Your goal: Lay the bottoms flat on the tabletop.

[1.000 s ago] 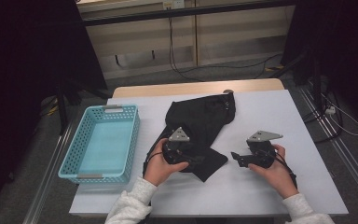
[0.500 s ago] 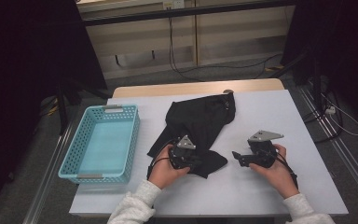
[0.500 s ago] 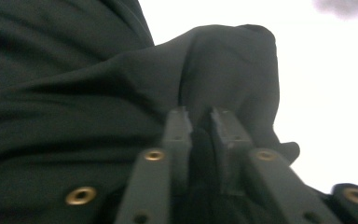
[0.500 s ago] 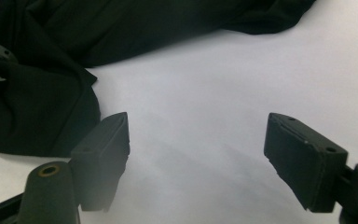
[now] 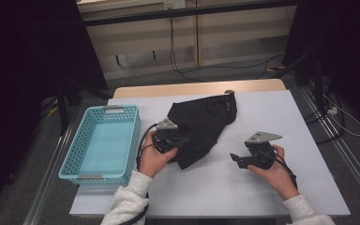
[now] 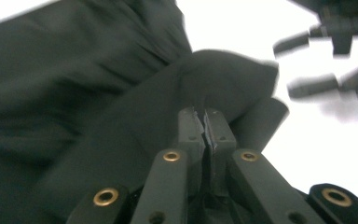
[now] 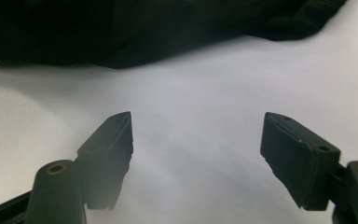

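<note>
On the white desk, a little left of centre, lies one crumpled black cloth garment, soft and limp; its near corner is pinched in the left gripper. That gripper's fingers have just been closing and now sit almost together with a fold of the black cloth between them, so it holds the garment at the corner nearest the person. Judgement: the fabric is light, not fragile and not slippery; it will drape and trail rather than keep shape, so one pinch lifts only that corner and the rest drags over the desk. A second hold along the near hem, well apart from the first, would probably let it be spread or carried. The right gripper rests near the garment's right edge, apart from it, its fingers standing wide with bare desk between them. One light blue perforated plastic basket stands at the desk's left edge, just beside the left hand, with nothing in it. Count: one garment, one basket, two grippers.
</note>
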A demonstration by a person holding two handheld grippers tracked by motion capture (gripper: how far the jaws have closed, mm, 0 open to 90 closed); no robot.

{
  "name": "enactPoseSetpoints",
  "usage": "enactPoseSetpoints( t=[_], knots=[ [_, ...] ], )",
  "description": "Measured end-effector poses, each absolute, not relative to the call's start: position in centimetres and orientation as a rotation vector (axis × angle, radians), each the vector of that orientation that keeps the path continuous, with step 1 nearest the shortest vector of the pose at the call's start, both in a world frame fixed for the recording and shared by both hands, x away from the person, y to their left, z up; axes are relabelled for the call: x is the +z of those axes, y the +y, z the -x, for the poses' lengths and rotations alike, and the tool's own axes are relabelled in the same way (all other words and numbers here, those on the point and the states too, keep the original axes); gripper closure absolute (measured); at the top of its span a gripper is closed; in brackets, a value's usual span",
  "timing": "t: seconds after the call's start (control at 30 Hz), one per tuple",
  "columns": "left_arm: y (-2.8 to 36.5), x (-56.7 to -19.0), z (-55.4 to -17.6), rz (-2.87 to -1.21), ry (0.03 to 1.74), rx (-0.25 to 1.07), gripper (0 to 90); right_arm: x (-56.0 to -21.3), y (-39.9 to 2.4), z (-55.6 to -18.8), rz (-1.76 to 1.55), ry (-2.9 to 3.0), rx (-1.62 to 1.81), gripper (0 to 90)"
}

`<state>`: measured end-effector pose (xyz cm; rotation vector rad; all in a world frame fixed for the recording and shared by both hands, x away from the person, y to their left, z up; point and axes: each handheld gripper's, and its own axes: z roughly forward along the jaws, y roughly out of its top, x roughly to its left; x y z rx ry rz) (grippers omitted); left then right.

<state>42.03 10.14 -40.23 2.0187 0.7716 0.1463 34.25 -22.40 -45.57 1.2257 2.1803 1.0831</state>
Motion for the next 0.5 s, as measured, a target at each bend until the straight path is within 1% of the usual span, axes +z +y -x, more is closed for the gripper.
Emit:
enactPoseSetpoints(
  t=[0.1, 0.27, 0.4, 0.47, 0.5],
  knots=[
    [11.5, -39.6, -42.8, -1.962, 0.809, 0.209, 87.6, -45.6, -21.4, -34.4, -1.202, 2.197, 1.085, 23.9],
    [12.7, -39.6, -43.7, -1.931, 0.857, 0.243, 87.6, -46.0, -19.6, -34.9, -1.164, 2.242, 1.070, 24.1],
    [13.2, -39.9, -44.0, -1.910, 0.882, 0.259, 87.6, -46.5, -18.3, -35.8, -1.176, 2.254, 1.061, 29.8],
    [13.2, -39.8, -44.0, -1.903, 0.883, 0.278, 87.6, -46.7, -17.6, -36.4, -1.185, 2.269, 1.084, 34.3],
    [13.3, -39.7, -44.1, -1.900, 0.878, 0.290, 87.6, -46.7, -17.1, -36.6, -1.182, 2.283, 1.086, 38.9]
  ],
)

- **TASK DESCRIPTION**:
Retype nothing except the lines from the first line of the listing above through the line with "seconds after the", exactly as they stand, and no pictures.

- **ANSWER SPACE**:
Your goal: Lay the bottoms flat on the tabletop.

[1.000 s ago] 
[0.500 s ago] 
[0.500 s ago] 
[0.500 s ago] 
[now] 
[now] 
[now] 

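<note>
On the white desk, a little left of centre, lies one crumpled black cloth garment, soft and limp; its near corner is pinched in the left gripper. That gripper's fingers have just been closing and now sit almost together with a fold of the black cloth between them, so it holds the garment at the corner nearest the person. Judgement: the fabric is light, not fragile and not slippery; it will drape and trail rather than keep shape, so one pinch lifts only that corner and the rest drags over the desk. A second hold along the near hem, well apart from the first, would probably let it be spread or carried. The right gripper rests near the garment's right edge, apart from it, its fingers standing wide with bare desk between them. One light blue perforated plastic basket stands at the desk's left edge, just beside the left hand, with nothing in it. Count: one garment, one basket, two grippers.
</note>
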A demonstration by a person holding two handheld grippers tracked by motion capture (gripper: how far the jaws have closed, mm, 0 open to 90 closed); no robot.

{
  "name": "enactPoseSetpoints",
  "usage": "enactPoseSetpoints( t=[_], knots=[ [_, ...] ], )",
  "description": "Measured end-effector poses, each absolute, not relative to the call's start: position in centimetres and orientation as a rotation vector (axis × angle, radians), each the vector of that orientation that keeps the path continuous, with step 1 nearest the shortest vector of the pose at the call's start, both in a world frame fixed for the recording and shared by both hands, x away from the person, y to their left, z up; axes are relabelled for the call: x is the +z of those axes, y the +y, z the -x, for the poses' lengths and rotations alike, and the tool's own axes are relabelled in the same way (all other words and numbers here, those on the point and the states too, keep the original axes); gripper closure absolute (measured); at the top of its span a gripper is closed; in brackets, a value's usual span",
  "timing": "t: seconds after the call's start (control at 30 Hz), one per tuple",

No further answer will be given.